* EXERCISE DIRECTIONS *
Check each line of the listing for the string "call". Copy those where it appears.
-- COLLECTED DATA follows --
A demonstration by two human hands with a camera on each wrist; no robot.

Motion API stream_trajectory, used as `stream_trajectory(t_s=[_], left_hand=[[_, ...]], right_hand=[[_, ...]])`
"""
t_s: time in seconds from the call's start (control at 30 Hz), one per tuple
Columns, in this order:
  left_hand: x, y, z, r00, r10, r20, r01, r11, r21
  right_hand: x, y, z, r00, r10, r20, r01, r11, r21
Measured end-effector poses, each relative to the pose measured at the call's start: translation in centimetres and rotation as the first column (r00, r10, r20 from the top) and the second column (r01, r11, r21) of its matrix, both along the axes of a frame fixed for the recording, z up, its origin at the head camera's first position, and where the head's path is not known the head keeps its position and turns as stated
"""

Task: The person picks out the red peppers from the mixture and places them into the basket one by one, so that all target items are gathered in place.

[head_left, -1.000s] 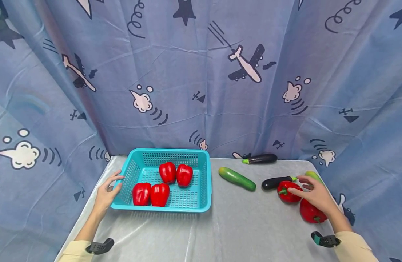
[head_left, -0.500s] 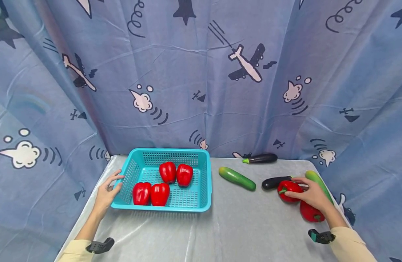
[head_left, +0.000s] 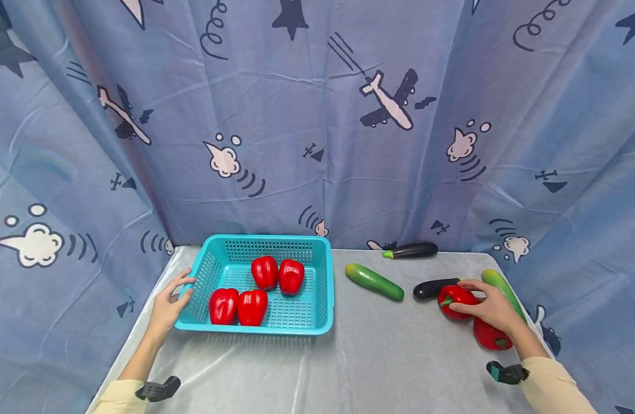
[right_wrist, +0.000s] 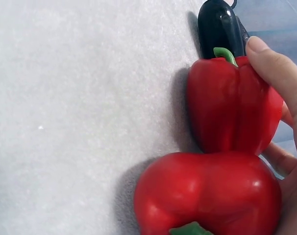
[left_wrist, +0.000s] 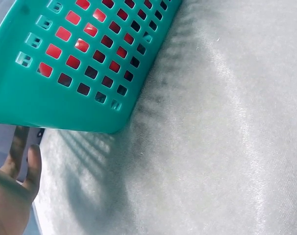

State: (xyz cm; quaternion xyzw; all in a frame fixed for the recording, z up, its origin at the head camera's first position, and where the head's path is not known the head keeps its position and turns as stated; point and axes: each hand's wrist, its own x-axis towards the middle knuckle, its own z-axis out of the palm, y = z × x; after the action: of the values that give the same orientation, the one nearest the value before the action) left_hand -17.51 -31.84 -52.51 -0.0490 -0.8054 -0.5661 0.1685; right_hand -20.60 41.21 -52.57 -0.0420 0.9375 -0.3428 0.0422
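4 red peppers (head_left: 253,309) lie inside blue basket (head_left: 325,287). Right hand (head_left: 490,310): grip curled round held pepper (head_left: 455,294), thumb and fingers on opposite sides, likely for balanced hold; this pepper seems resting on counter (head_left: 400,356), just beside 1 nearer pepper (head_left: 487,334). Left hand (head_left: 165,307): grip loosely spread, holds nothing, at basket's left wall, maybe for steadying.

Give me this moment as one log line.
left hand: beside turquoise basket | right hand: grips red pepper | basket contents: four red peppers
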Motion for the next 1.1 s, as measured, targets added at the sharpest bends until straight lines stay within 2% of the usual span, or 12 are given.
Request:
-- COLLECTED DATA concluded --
* REPLY TO THE EXERCISE *
t_s: time in seconds from the call's start (control at 30 Hz), one per tuple
Measured end-effector poses, each relative to the pose measured at the call's start: translation in centimetres and rotation as the first column (r00, r10, r20 from the top) and the second column (r01, r11, r21) of its matrix, both along the axes of a frame fixed for the recording, z up, its origin at the head camera's first position, and where the head's path is not known the head keeps its position and turns as stated

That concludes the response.